**WORK TASK**
Your task is to copy all of the entries exactly as they are given.

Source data
━━━
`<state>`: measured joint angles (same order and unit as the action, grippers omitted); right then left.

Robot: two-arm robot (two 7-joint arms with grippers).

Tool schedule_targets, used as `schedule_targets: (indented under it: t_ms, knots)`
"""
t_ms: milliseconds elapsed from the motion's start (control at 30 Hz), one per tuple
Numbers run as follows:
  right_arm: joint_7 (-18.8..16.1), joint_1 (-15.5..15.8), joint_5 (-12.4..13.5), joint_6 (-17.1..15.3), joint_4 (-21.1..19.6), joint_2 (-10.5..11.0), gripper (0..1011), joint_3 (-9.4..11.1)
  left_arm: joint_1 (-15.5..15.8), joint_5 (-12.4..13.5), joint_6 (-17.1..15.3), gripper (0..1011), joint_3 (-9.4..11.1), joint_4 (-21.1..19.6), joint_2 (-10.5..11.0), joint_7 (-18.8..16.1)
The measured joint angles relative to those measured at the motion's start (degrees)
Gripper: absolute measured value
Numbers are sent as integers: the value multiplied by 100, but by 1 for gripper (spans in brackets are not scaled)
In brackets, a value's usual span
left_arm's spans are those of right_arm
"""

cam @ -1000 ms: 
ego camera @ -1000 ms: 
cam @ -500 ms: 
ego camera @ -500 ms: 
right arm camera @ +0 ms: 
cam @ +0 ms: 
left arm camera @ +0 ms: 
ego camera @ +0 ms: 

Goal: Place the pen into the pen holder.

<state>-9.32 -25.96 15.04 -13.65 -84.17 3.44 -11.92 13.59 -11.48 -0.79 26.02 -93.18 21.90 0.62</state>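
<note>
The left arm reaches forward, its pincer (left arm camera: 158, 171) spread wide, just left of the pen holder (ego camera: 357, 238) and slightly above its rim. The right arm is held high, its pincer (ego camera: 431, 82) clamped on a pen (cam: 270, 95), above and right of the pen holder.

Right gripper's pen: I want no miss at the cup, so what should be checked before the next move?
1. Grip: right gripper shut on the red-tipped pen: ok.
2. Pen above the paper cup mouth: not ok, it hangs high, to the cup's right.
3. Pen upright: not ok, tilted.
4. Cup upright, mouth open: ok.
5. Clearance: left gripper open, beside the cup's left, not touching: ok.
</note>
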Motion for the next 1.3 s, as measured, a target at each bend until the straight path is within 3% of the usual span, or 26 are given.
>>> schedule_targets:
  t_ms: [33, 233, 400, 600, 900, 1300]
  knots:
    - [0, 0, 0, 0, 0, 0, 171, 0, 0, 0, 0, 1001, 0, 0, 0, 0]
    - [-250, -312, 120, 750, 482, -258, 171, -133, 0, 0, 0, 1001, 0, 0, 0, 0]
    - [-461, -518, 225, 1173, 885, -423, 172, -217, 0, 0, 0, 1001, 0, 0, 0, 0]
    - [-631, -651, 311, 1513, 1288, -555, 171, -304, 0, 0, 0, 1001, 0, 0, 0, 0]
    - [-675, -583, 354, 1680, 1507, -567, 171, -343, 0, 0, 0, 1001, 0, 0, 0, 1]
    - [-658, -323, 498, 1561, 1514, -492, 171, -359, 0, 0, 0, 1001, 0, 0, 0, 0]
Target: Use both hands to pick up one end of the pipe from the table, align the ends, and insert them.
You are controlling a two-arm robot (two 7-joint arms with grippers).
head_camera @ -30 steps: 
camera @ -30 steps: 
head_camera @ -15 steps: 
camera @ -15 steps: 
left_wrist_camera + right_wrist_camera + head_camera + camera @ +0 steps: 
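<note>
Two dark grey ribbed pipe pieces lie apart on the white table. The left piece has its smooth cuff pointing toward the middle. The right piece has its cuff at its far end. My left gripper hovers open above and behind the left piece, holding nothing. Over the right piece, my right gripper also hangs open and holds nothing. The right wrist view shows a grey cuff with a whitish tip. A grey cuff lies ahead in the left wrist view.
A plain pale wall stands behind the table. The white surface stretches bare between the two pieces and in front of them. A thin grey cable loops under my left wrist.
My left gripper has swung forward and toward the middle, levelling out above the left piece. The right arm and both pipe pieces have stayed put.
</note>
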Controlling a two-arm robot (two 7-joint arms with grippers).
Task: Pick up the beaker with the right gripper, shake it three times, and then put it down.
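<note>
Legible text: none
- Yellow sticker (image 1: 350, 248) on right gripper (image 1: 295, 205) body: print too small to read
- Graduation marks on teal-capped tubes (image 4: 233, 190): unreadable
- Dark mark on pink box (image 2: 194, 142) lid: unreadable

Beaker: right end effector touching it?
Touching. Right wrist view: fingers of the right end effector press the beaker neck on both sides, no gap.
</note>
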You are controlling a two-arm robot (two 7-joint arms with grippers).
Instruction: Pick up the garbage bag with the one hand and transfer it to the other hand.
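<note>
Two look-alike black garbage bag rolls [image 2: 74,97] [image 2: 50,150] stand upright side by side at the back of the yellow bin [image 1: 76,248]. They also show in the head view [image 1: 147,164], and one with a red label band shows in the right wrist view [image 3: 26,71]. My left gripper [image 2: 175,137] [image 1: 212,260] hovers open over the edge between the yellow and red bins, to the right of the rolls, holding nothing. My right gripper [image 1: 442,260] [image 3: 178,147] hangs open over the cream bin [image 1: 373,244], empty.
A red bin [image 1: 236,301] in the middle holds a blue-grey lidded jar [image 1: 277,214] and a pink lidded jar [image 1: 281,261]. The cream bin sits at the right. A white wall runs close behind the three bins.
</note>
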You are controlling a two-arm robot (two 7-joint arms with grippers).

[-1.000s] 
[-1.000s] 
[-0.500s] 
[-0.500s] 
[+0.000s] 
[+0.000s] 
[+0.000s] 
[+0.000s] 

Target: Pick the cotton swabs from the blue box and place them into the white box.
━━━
**ANSWER**
`<state>`: measured joint angles (same order and unit as the action, grippers omitted); right then left.

Robot: two-arm robot (two 7-joint arms with grippers).

Tool schedule_targets, used as `schedule_targets: (indented under it: t_ms, knots)`
"""
t_ms: milliseconds elapsed from the motion's start (control at 30 Hz), one per tuple
Numbers run as follows:
  right_arm: joint_7 (-18.8..16.1), joint_1 (-15.5..15.8), joint_5 (-12.4..13.5), joint_6 (-17.1..15.3), joint_4 (-21.1..19.6), joint_2 (-10.5..11.0), gripper (0..1011), joint_3 (-9.4..11.1)
  left_arm: joint_1 (-15.5..15.8), joint_5 (-12.4..13.5), joint_6 (-17.1..15.3), gripper (0..1011), joint_3 (-9.4..11.1), joint_4 (-21.1..19.6), joint_2 (-10.5..11.0), joint_7 (-18.8..16.1)
The measured joint angles relative to those measured at the motion's start (degrees)
Gripper: absolute measured value
Numbers are sent as integers: the value multiplied by 100, but by 1 for gripper (spans in brackets are not scaled)
In brackets, a value's usual span
left_arm's spans are those of right_arm
"""

cam @ -1000 ms: 
ego camera @ -1000 ms: 
cam @ -500 ms: 
ego camera @ -500 ms: 
right arm camera @ +0 ms: 
cam @ +0 ms: 
left arm camera @ +0 ms: 
ego camera @ +0 ms: 

Goal: Place the pen into the pen holder.

<state>-9.32 -25.96 15.04 -13.65 -84.17 3.44 -11.92 13.59 -11.48 -0.79 26.02 -93.18 21.90 0.62</state>
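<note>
The left arm reaches forward, its pincer (left arm camera: 158, 171) spread wide, just left of the pen holder (ego camera: 357, 238) and slightly above its rim. The right arm is held high, its pincer (ego camera: 431, 82) clamped on a pen (cam: 270, 95), above and right of the pen holder.

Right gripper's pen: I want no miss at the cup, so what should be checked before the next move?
1. Grip: right gripper shut on the red-tipped pen: ok.
2. Pen above the paper cup mouth: not ok, it hangs high, to the cup's right.
3. Pen upright: not ok, tilted.
4. Cup upright, mouth open: ok.
5. Clearance: left gripper open, beside the cup's left, not touching: ok.
</note>
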Motion for the next 1.3 s, as measured, a target at each bend until the straight path is within 3% of the usual span, or 26 are given.
>>> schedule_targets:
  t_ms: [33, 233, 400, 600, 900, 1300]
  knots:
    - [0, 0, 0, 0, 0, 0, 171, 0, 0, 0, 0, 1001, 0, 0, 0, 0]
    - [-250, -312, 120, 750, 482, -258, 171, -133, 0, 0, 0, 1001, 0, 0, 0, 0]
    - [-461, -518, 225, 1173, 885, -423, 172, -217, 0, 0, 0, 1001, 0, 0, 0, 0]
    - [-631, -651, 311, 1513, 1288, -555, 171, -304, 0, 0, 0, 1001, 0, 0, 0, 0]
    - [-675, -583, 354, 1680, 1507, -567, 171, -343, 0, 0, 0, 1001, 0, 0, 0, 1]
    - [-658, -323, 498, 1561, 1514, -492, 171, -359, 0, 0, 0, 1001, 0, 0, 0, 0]
Target: Use both hands to pick up one end of the pipe from the table, align the ends, and insert them.
You are controlling a two-arm robot (two 7-joint arms with grippers).
head_camera @ -30 steps: 
camera @ -30 steps: 
head_camera @ -15 steps: 
camera @ -15 steps: 
left_wrist_camera + right_wrist_camera + head_camera + camera @ +0 steps: 
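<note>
Two dark grey ribbed pipe pieces lie apart on the white table. The left piece has its smooth cuff pointing toward the middle. The right piece has its cuff at its far end. My left gripper hovers open above and behind the left piece, holding nothing. Over the right piece, my right gripper also hangs open and holds nothing. The right wrist view shows a grey cuff with a whitish tip. A grey cuff lies ahead in the left wrist view.
A plain pale wall stands behind the table. The white surface stretches bare between the two pieces and in front of them. A thin grey cable loops under my left wrist.
My left gripper has swung forward and toward the middle, levelling out above the left piece. The right arm and both pipe pieces have stayed put.
</note>
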Controlling a two-arm robot (two 7-joint arms with grippers).
Task: Pick up the beaker with the right gripper, shake it three times, and then put it down.
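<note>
Legible text: none
- Yellow sticker (image 1: 350, 248) on right gripper (image 1: 295, 205) body: print too small to read
- Graduation marks on teal-capped tubes (image 4: 233, 190): unreadable
- Dark mark on pink box (image 2: 194, 142) lid: unreadable

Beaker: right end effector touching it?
Touching. Right wrist view: fingers of the right end effector press the beaker neck on both sides, no gap.
</note>
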You are controlling a two-arm robot (two 7-joint arms with grippers).
Instruction: Pick up the garbage bag with the one hand and transfer it to the other hand.
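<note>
Two look-alike black garbage bag rolls [image 2: 74,97] [image 2: 50,150] stand upright side by side at the back of the yellow bin [image 1: 76,248]. They also show in the head view [image 1: 147,164], and one with a red label band shows in the right wrist view [image 3: 26,71]. My left gripper [image 2: 175,137] [image 1: 212,260] hovers open over the edge between the yellow and red bins, to the right of the rolls, holding nothing. My right gripper [image 1: 442,260] [image 3: 178,147] hangs open over the cream bin [image 1: 373,244], empty.
A red bin [image 1: 236,301] in the middle holds a blue-grey lidded jar [image 1: 277,214] and a pink lidded jar [image 1: 281,261]. The cream bin sits at the right. A white wall runs close behind the three bins.
</note>
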You are controlling a two-arm robot (two 7-joint arms with grippers).

[-1.000s] 
[-1.000s] 
[-0.500s] 
[-0.500s] 
[+0.000s] 
[+0.000s] 
[+0.000s] 
[+0.000s] 

Target: Pick the cotton swabs from the blue box and place them into the white box.

There is nothing more to the answer.